Water sensors, data collaboration make Great Lakes smarter


A buoy monitors western Lake Erie for harmful algal blooms. Image: National Oceanic and Atmospheric Administration

By Indri Maulidar

The marriage of technology and the city is often called “smart city.” Now imagine that the same matrimony could happen for the Great Lakes.

The Great Lakes Observing System has created “Smart Great Lakes,” by making it easy for the public and policy makers to access data from buoys and underwater probes.

It means that the communities that rely on Lake Erie for drinking water can get an early warning of incoming algae blooms. The platform, currently under development, can send warnings by text message or email, according to a  report of a year-long-pilot “Smart Great Lakes” project.

The buoys and underwater probes measure water quality parameters like pH, turbidity, blue green algae, chlorophyll and dissolved oxygen, said Rebecca Pearson, chief operations officer at the Great Lakes Observing System.
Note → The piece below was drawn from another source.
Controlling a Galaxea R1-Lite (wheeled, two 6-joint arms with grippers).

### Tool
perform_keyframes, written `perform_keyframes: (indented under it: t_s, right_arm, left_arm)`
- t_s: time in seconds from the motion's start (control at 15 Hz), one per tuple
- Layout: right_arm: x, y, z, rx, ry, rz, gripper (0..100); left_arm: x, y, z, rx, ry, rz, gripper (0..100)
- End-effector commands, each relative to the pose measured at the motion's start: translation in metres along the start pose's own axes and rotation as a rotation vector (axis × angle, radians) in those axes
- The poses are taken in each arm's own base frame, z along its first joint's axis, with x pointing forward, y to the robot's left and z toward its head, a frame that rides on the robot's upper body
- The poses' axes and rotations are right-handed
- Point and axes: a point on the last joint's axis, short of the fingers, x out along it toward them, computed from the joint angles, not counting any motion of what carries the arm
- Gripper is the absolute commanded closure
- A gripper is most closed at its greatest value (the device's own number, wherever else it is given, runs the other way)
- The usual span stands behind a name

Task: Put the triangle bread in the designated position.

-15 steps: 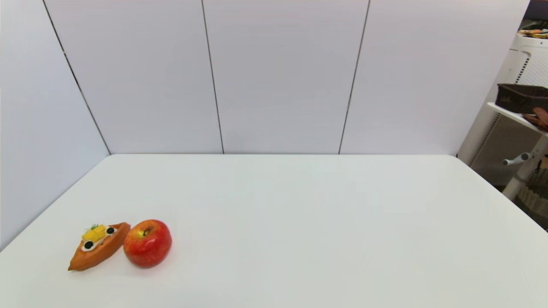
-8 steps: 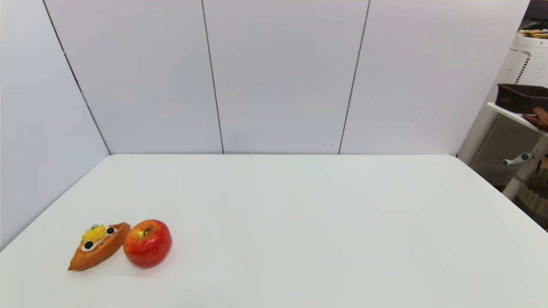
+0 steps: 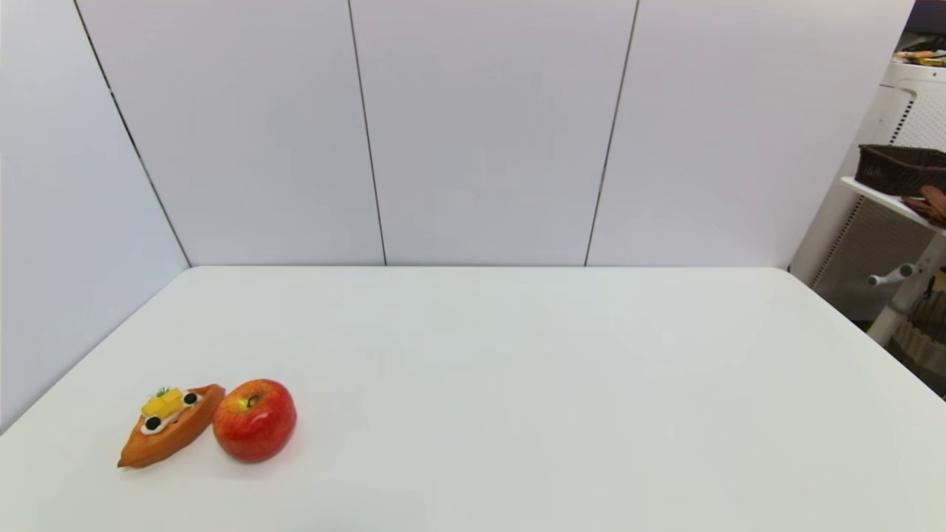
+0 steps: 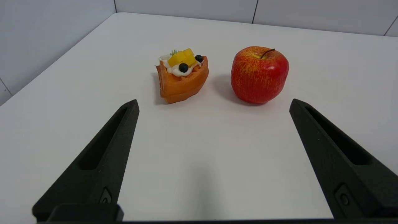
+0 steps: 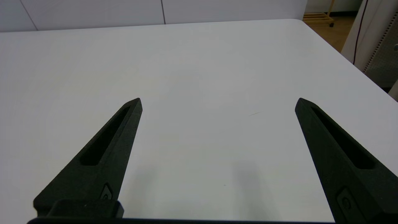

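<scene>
The triangle bread is an orange-brown wedge topped with white cream, yellow chunks, black berries and a green sprig. It lies on the white table near the front left, touching a red-yellow apple on its right. In the left wrist view my left gripper stands open, a short way back from the triangle bread and the apple, with nothing between its fingers. My right gripper is open too, over bare table. Neither arm shows in the head view.
White wall panels close the table's far and left sides. Past the table's right edge stands a white shelf unit with a dark woven basket. The table's right edge also shows in the right wrist view.
</scene>
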Motion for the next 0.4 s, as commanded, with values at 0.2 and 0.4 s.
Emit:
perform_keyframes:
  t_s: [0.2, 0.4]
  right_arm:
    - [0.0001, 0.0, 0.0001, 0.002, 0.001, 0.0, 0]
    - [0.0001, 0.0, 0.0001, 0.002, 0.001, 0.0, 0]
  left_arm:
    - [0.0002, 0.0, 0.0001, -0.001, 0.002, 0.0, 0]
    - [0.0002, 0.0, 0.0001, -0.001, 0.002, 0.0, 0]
Water sensors detect when certain thresholds are exceeded, triggering a text that is sent to the users. Those thresholds can include such things as how murky the water is or how much of a certain type of chlorophyll is present, Pearson said.

“The text gives the users a quick summary of important details and a link that allows them to view more information on a website,” she said.

Other data comes from field monitoring stations that grab and analyze weekly water samples, Pearson said. They can provide toxicity information on blue green algae at specific locations. The Great Lakes Environmental Research Laboratory also provides data to forecast algae blooms for five days. Environmental Sample Processors, designed by the National Oceanic and Atmospheric Administration, will collect and analyze toxicity to provide more data for the early warning system.

At least 11 million people rely on Lake Erie for drinking water. Each summer, harmful algae can threaten their health if it produces toxins. In 2014, more than 400,000 residents of Toledo lost access to water as the algae threatened their drinking water system.

Here is how the early warning system works in Lake Erie. Image: The Great Lakes Observing System

An early warning system could help residents be better informed and prepared for such a crisis, the report said.

Twenty organizations now contribute data to the “Smart Great Lakes” initiatives at Lake Erie, Pearson said. The group hopes that more agencies, universities and even citizens will collect data. They can sign in at the Great Lakes Observing System website.

“Under our Smart Great Lakes initiative, we hope to lower the barriers for organizations and individuals interested in Great Lakes observations or data collection,” Pearson said. “If we design our new technology platform well, everyone can work together more efficiently.”

Organizers have a five-year strategic plan to extend the system beyond Lake Erie to all the Great Lakes.

“Additional costs to implement it in other Great Lakes would come from purchasing water quality monitoring equipment as needed, deploying and maintaining that equipment on an annual basis, and the operation and maintenance costs for the information and technology system,” Pearson said.

The initiative is gaining support from agencies like the Council of the Great Lakes Region, according to GLOS.

“The protection and sustainable development of the basin requires intimate knowledge about how socioeconomic activities impact the health of the entire watershed,” said Mark Fisher, president of the Council of the Great Lakes Region, a binational organization that focuses on collaboration between private, public, and nonprofit sectors across the Great Lakes. “The council is proud to support and develop the Smart Great Lakes Initiative so that policymakers, scientists, and businesses can make better decisions.”

Data collaboration to better monitor Lake Erie was initiated by the nonprofit Cleveland Water Alliance. The group worked with several universities, businesses, and agencies to build the innovation based on Lake Erie.

Lake Erie is now the most wired and connected of the Great Lakes, said Bryan Stubbs, executive director of the alliance. It has around 20 public and private smart buoys that can text the latest lake observations, including air and water temperatures, wind speed, pH and wave height.

Applying a similar initiative to all the Great Lakes is challenging, Stubbs said. Collaboration among organizations and government agencies is key.

“It will take time to socialize the effort with the other Great Lakes and various stakeholders,” he said.

While the Great Lakes Observing System strives to make the Great Lakes smarter, the Cleveland Water Alliance continues with its “Smart Lake Erie” project.

It’s launching a project for citizens across the lake to provide and record nitrate and phosphate.

“The key is making sure the data and data collection methods are scientifically sound, which requires training for the people involved,” Stubbs said.

The program launches this spring in Ohio at Toledo, Cleveland, Sandusky and Lorain. Lake Erie residents in Chautauqua and Buffalo in New York and in Detroit can also join, Stubbs said.